The main difference between Cobalt and Royal Blue is brightness and saturation: both are blue shades, but Royal Blue is lighter and Cobalt is more saturated. Cobalt and Royal Blue are often confused but differ in brightness, saturation, and undertone. Cobalt (#0047AB) and Royal Blue (#4169E1) each have distinct characteristics and best uses.
Four real design scenarios, with the recommended pick based on hue, saturation, and WCAG contrast.
Cobalt is more saturated (100% HSL vs 73%) so it reads as bolder and more memorable at logo scale, while Royal Blue can feel washed out when printed small.
Cobalt hits a 8.44:1 WCAG contrast against white — safer for text-heavy interfaces — where Royal Blue only reaches 4.85:1 and risks failing AA at small body sizes.
Royal Blue is a cool-leaning tone that flatters spring/summer collections and warmer skin undertones, while Cobalt leans cooler and is better suited to autumn/winter layering.
Royal Blue is the more muted of the two (73% saturation) and sits more calmly on large wall surfaces, while Cobalt's higher chroma can overwhelm a room when used beyond accent pieces.

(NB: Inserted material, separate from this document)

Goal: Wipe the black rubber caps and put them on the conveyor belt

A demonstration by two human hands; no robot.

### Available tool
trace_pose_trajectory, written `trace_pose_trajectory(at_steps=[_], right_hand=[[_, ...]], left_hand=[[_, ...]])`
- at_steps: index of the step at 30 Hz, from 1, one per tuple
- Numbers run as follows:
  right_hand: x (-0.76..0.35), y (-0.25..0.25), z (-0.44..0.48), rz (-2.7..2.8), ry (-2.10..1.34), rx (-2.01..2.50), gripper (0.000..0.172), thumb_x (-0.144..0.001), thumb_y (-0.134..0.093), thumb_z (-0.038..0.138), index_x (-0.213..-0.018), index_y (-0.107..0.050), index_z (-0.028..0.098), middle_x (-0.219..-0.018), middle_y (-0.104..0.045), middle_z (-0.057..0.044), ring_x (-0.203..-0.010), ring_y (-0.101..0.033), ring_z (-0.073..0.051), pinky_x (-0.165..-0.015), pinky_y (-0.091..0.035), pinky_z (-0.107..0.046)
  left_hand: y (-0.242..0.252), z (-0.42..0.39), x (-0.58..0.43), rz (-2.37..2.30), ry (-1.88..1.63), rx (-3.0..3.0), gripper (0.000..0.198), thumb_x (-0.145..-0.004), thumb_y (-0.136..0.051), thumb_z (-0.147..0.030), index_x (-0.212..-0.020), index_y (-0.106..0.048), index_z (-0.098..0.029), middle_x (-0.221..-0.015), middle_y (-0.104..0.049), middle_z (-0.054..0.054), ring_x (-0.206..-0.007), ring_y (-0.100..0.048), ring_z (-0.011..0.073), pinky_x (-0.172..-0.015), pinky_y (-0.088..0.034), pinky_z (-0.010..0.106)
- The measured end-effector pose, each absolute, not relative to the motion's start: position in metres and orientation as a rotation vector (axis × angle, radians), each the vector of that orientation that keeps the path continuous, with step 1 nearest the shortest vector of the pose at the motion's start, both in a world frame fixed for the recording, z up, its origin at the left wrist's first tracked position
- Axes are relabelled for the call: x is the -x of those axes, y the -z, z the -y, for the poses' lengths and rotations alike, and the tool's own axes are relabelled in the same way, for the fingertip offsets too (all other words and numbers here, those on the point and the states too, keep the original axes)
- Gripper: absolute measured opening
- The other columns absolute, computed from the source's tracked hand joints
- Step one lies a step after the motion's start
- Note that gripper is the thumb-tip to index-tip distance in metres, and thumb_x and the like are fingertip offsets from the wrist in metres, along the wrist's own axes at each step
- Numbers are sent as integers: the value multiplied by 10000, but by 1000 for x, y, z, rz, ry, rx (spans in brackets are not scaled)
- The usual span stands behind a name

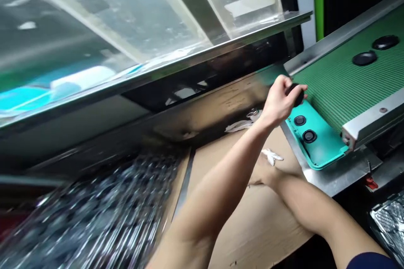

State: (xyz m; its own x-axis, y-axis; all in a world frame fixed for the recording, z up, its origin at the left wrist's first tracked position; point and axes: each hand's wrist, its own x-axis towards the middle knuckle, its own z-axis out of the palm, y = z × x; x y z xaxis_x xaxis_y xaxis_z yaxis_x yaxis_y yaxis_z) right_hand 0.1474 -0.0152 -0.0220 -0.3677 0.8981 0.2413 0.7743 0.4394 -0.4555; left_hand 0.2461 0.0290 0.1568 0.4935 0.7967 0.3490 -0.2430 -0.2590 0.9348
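Note:
My left hand (279,101) reaches across to the right and is closed on a small black round part (296,93), held over the far end of a teal fixture (325,149). Two more black round parts (299,120) sit in the fixture's sockets. My right hand (263,173) lies on the cardboard-covered bench (252,222) beneath my left forearm, beside a white scrap (272,156). Its fingers are hidden by the forearm.
A green perforated conveyor belt (341,84) runs to the right and carries two black discs (364,58). A blurred heap of shiny metal pieces (94,214) fills the lower left. A clear plastic cover (142,21) slopes overhead. A red clamp handle (371,183) and a shiny moulded tray (389,218) sit at lower right.

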Motion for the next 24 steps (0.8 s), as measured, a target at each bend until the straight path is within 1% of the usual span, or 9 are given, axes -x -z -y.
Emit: trace_pose_trajectory(at_steps=[3,4,6,9,12,15,17,20,24], right_hand=[[-156,18,10,2070,-355,1486,343,-953,-622,411,-1194,-750,202,-1247,-715,-142,-1161,-615,-345,-972,-501,-460],[-159,16,8,1994,-352,1525,364,-981,-593,399,-1247,-730,190,-1263,-695,-158,-1178,-604,-335,-985,-501,-455],[-162,11,5,1792,-345,1585,418,-1005,-586,428,-1339,-687,199,-1270,-669,-160,-1194,-594,-305,-1019,-505,-438],[-156,5,12,1647,-284,1464,427,-1012,-595,469,-1357,-681,232,-1270,-659,-142,-1206,-593,-284,-1071,-497,-435],[-140,3,29,1884,-240,1232,401,-1009,-611,468,-1339,-703,260,-1277,-658,-132,-1184,-589,-290,-1041,-519,-430],[-128,3,42,2177,-137,1186,437,-1038,-554,417,-1413,-669,225,-1356,-631,-160,-1174,-561,-308,-1024,-518,-446],[-127,1,42,2252,-69,1221,474,-1067,-472,376,-1481,-616,195,-1414,-600,-179,-1198,-540,-316,-1050,-495,-464],[-127,-3,35,2185,-33,1326,481,-1084,-395,355,-1471,-621,181,-1399,-602,-193,-1200,-532,-322,-1049,-484,-479],[-120,-6,34,2226,-43,1282,469,-1086,-371,363,-1420,-657,201,-1377,-617,-179,-1145,-541,-314,-1023,-488,-474]], left_hand=[[-125,2,-131,-712,-1181,-1253,448,-854,-822,-514,-987,-516,-214,-971,-781,50,-804,-778,201,-651,-587,255],[-110,10,-95,-815,-1218,-1126,461,-882,-754,-604,-971,-535,-207,-898,-780,55,-723,-768,193,-568,-555,229],[-75,21,-37,-996,-1236,-841,559,-967,-512,-738,-943,-581,-184,-789,-762,85,-614,-742,196,-440,-469,211],[-32,24,9,-1080,-1142,-556,616,-1070,-281,-648,-948,-631,-155,-772,-753,108,-565,-720,191,-407,-437,223],[-11,17,18,-982,-1117,-467,622,-1101,-235,-566,-949,-662,-141,-807,-755,112,-639,-734,185,-497,-521,242],[-9,11,16,-776,-1071,-449,643,-1104,-251,-551,-992,-706,-110,-901,-770,149,-817,-767,204,-713,-614,281],[-11,9,17,-681,-1019,-447,583,-1117,-286,-473,-1033,-723,-95,-967,-777,162,-892,-769,210,-828,-621,308],[-9,7,21,-641,-1001,-445,425,-1110,-379,-329,-1053,-734,-103,-1019,-786,146,-923,-763,203,-931,-607,343],[-5,1,27,-671,-1062,-402,458,-1111,-383,-359,-995,-732,-86,-1015,-786,162,-876,-752,204,-945,-599,363]])
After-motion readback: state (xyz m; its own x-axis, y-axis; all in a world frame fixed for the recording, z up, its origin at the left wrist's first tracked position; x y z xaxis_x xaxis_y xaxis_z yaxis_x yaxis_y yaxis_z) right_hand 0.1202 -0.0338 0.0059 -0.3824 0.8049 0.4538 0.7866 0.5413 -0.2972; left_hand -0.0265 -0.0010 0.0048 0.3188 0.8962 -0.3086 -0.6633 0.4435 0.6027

Cobalt (#0047AB) is a dark, vivid blue with a cool undertone — it feels rich, serious, substantial and bright, energetic, eye-catching.
Royal Blue (#4169E1) is a medium, vivid blue with a cool undertone — it feels balanced, versatile and bright, energetic, eye-catching.
Text legibility depends on the contrast ratio between foreground and background. WCAG 2.1 AA requires at least 4.5:1 for normal text and 3:1 for large text; AAA requires 7:1. Use these numbers to choose accessible combinations for your design.
Each color has a dedicated page with shades, tints, CSS name, pairings, and color psychology.